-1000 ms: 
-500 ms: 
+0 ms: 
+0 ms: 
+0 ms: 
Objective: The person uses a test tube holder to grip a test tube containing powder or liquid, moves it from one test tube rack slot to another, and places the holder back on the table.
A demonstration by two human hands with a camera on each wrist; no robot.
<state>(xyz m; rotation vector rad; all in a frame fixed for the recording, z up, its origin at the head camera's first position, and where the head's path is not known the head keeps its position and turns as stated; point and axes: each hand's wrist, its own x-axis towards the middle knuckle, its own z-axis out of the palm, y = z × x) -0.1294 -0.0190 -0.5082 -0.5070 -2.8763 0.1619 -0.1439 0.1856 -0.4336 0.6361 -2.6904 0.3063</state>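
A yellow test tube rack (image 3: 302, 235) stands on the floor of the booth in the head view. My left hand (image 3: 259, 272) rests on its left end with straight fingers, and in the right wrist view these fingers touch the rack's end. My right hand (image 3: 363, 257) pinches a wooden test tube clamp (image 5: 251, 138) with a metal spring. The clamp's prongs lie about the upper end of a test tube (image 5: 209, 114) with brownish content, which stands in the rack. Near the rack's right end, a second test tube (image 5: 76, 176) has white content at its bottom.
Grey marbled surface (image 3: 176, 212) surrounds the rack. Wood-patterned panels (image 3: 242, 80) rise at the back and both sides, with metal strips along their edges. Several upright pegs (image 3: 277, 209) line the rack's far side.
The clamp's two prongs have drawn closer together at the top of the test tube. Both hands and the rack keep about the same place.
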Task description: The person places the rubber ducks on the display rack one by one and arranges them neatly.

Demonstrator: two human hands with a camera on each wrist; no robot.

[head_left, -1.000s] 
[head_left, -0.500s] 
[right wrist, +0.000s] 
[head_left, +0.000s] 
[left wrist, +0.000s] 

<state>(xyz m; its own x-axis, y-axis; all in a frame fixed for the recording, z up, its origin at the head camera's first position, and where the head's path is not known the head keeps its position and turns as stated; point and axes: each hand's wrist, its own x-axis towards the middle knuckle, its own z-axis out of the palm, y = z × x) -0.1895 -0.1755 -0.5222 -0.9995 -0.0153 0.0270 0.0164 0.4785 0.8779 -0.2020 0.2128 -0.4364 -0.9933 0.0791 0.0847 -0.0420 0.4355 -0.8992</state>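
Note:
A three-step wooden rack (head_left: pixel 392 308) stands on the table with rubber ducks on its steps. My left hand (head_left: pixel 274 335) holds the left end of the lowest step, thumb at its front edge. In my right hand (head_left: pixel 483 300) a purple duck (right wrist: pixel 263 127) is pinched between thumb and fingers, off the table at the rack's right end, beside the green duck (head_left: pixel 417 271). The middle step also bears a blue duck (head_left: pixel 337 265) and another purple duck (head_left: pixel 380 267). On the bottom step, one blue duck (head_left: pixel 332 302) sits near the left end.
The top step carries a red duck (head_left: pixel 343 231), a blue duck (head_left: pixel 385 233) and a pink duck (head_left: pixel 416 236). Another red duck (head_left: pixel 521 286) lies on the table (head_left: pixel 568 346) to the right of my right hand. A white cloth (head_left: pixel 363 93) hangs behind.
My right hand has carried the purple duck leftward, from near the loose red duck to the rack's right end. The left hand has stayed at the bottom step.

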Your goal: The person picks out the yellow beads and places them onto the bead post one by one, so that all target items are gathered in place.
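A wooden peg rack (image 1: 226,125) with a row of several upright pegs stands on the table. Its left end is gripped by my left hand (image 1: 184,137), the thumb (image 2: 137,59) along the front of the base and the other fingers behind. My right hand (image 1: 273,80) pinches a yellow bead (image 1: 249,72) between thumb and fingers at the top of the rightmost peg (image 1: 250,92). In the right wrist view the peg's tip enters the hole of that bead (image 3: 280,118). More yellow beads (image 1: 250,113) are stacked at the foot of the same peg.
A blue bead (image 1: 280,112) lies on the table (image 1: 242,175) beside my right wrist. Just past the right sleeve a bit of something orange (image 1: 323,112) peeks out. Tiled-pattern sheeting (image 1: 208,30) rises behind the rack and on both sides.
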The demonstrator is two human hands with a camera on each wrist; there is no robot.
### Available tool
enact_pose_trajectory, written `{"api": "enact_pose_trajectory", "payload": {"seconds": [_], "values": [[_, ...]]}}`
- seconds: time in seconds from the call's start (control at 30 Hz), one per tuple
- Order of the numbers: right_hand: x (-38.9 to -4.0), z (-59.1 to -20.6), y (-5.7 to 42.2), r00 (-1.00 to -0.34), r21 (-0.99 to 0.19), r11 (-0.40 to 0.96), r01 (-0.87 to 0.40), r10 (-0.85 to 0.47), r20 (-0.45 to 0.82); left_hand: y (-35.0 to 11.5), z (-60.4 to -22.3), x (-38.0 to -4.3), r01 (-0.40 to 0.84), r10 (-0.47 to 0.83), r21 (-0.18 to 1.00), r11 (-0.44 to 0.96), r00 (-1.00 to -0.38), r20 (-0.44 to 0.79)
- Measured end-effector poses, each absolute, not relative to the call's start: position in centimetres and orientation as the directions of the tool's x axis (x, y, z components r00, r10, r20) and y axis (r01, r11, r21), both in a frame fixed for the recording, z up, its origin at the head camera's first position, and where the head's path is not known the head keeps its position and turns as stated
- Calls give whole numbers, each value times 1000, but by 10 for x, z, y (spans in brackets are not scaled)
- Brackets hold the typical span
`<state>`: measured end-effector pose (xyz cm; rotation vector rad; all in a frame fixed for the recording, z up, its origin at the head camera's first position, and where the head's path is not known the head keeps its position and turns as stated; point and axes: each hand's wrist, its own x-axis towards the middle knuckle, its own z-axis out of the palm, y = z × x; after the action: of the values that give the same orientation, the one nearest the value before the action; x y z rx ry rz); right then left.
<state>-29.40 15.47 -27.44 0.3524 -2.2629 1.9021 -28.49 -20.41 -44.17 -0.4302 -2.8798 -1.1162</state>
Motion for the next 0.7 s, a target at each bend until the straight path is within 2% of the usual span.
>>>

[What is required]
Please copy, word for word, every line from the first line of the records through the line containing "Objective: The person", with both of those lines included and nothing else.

[Your solution]
-1000 ms: 
-500 ms: 
+0 ms: 
+0 ms: 
+0 ms: 
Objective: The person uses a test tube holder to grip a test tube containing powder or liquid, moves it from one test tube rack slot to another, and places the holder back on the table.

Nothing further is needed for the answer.